Le potentiel des "Lions"
"Quand on se sépare avec des gens, surtout après avoir donné le mieux de soi-même pour faire progresser l'équipe nationale, il y a des choses qu'on doit s'interdire de dire. Aujourd'hui, tous ceux qui veulent l'équipe savent qu'il y a un travail qui a été fait. Ils disent tous que l'équipe du Sénégal ne se refuse pas. Oui, l'équipe du Sénégal ne se refuse pas. On m'a demandé de mettre en place une équipe nationale, je pense avoir répondu aux attentes. Il y a deux ou trois éléments à changer dans l'équipe. Je reste convaincu que le Sénégal peut réussir quelque chose lors des prochaines éliminatoires pour la Can 2017 et la Coupe du monde 2018".
"L'équipe a un grand potentiel. Je m'en veux pour preuve, l'engouement qu'elle suscite à travers les nombreuses candidatures enregistrées par la fédération pour ma succession. Si l'équipe n'avait pas de potentiel, elle n'allait pas gagner celle de l'Egypte à domicile. C'est grâce à son potentiel et des talents des joueurs qui ont été costauds, que nous avons réussi un grand match contre la Tunisie, à Monastir"

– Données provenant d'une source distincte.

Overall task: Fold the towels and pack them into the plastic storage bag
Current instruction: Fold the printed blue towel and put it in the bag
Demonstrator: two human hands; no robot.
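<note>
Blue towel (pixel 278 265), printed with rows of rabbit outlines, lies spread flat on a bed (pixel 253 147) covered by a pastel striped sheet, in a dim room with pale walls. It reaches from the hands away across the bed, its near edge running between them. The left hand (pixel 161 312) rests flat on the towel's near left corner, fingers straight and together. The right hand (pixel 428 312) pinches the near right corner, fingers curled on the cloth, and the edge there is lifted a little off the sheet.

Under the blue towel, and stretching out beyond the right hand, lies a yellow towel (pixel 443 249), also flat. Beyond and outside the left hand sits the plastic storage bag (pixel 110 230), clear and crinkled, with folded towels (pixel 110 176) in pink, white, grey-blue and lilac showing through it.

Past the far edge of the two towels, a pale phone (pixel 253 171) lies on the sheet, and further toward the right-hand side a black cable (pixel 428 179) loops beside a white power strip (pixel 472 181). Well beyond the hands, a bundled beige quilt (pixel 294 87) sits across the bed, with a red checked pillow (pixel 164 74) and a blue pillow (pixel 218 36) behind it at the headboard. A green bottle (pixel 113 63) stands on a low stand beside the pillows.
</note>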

"Je regrette qu'il n'y ait pas eu le même état d'esprit que lors des éliminatoires. Les joueurs qui n'étaient pas alignés étaient subitement mal à l'aise. Et il n'y avait pas le temps nécessaire pour échanger et savoir ce qui explique ce subit changement de comportement. Quand je parle de cassure dans le groupe, je fais allusion à cette situation qui ne militait pas en faveur de la progression de l'équipe. Les matches de la Can étaient tellement rapprochés qu'il n'y avait pas de temps matériel pour gérer les états d'âme".
"On voulait me dégommer"
Maintenant, les gens sont libres de me reprocher une gestion solitaire. Ce qui est complètement faux. J'ai essayé d'être le plus professionnel possible tout en protégeant mes joueurs. Il n'y a qu'un seul entraîneur qui a été nommé, c'est moi. C'est parce que je n'ai pas voulu associer ceux qui ne sont pas membres du staff technique dans la prise de décisions finales que je suis devenu subitement un ennemi".
"J'ai l'expérience du football africain. Ce n'est pas, une fois, au Sénégal qu'on doit m'apprendre à reconnaître ceux qui me veulent du bien et les gens qui jouent le double jeu pour me détourner de l'essentiel. On voulait me dégommer et les actes posés étaient bien manifestes. Ce n'est pas en travaillant dans l'hostilité qu'on peut réussir. Heureusement que j'étais en fin de contrat avec le Sénégal. Je ne souhaite pas que celui qui me succède soit confronté aux mêmes difficultés que moi".